Infrared Measurements with the Optris PI450

Interestingly, we’ve identified a method to confirm what our sensors tell us in the form of the PI450 by Optris.

This piece of equipment is an infrared camera that was developed specifically for process monitoring. It supplies real-time thermal images at a rate of 80 Hz. The pictures are sent via USB to a separate system, where they can be recorded as video. The PI450’s thermal sensitivity is 40 mK, making it ideal for assessing small gradients.

In order to overclock our CPU even more aggressively, we’re using a new water cooling solution by Raijintek. Consequently, we’re not just interested in the CPU temperature, but also the water temperature, which stays constant after the heat-up phase.

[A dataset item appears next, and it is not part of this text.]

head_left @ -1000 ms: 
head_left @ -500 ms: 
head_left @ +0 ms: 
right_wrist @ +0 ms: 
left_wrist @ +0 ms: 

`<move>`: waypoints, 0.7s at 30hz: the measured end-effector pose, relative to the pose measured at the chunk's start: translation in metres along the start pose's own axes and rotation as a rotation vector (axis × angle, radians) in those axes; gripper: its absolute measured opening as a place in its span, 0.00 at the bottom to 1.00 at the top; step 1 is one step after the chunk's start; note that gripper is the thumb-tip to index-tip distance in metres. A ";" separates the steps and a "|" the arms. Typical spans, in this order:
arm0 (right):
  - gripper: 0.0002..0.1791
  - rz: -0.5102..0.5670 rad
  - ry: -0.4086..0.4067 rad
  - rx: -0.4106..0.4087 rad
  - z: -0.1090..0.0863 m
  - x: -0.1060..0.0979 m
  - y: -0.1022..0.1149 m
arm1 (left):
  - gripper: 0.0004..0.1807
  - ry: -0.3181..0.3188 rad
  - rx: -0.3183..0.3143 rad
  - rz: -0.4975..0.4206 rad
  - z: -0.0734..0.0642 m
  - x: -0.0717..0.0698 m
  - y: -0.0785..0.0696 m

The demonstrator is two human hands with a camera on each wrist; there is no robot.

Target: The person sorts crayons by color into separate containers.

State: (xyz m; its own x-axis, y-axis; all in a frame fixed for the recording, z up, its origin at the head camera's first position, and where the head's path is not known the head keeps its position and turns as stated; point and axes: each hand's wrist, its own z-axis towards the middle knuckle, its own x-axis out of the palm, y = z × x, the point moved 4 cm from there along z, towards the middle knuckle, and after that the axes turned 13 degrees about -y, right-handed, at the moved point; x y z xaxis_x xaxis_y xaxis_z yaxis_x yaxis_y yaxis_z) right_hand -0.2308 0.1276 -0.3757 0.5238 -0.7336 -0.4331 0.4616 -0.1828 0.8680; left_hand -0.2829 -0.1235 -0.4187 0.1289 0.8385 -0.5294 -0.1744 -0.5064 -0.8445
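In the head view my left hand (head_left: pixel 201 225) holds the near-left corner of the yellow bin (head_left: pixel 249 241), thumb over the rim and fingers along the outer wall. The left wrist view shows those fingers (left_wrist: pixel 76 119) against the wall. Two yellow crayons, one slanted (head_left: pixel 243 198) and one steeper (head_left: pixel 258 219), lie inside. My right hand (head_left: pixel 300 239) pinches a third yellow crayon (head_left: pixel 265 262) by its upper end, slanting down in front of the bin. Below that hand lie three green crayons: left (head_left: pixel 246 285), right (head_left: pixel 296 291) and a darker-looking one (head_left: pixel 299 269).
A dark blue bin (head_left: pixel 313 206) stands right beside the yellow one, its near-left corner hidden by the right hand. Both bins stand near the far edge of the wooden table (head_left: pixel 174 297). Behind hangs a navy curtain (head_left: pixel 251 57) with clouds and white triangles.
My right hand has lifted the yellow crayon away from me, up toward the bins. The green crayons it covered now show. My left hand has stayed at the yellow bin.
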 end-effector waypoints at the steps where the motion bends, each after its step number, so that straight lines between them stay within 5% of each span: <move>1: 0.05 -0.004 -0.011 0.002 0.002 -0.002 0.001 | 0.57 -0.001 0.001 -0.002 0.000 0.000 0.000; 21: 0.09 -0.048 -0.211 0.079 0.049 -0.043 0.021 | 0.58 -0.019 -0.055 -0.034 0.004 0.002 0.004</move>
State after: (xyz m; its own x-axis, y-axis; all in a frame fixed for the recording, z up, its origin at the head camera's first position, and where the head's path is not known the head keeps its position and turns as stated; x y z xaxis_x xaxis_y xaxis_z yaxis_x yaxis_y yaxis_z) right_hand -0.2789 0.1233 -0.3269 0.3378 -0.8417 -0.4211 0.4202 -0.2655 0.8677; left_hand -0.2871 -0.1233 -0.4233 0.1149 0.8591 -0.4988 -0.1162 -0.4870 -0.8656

Additionally, the Banchetto 101 allows us to switch the system to a vertical orientation with the use of two angled brackets. This way, we can shoot interesting videos of the back of the motherboard as well. For this, we speed up 20 minutes of HD video so that it completes in two minutes. We record the back of the CPU socket and the voltage regulators to document the heat generation and transmission.

Intel Core i7-5960X at 3.0 GHz with Turbo Boost

Core Voltage

The first experiment involves core voltage. Our measured average of 1.0 V is a bit higher than the motherboard's setting, but we're getting an average of 3.2 GHz from this eight-core processor, so there's hardly room for complaint.

Power Draw

Next, we compare the values measured through the voltage regulator's sensor to those measured at the motherboard's input (at the same time). This tells us how much power is lost to factors other than the Core i7 processor. These findings will come in useful later, since losses attributable to voltage regulation needs to be taken into consideration when deciding on an optimal system setup.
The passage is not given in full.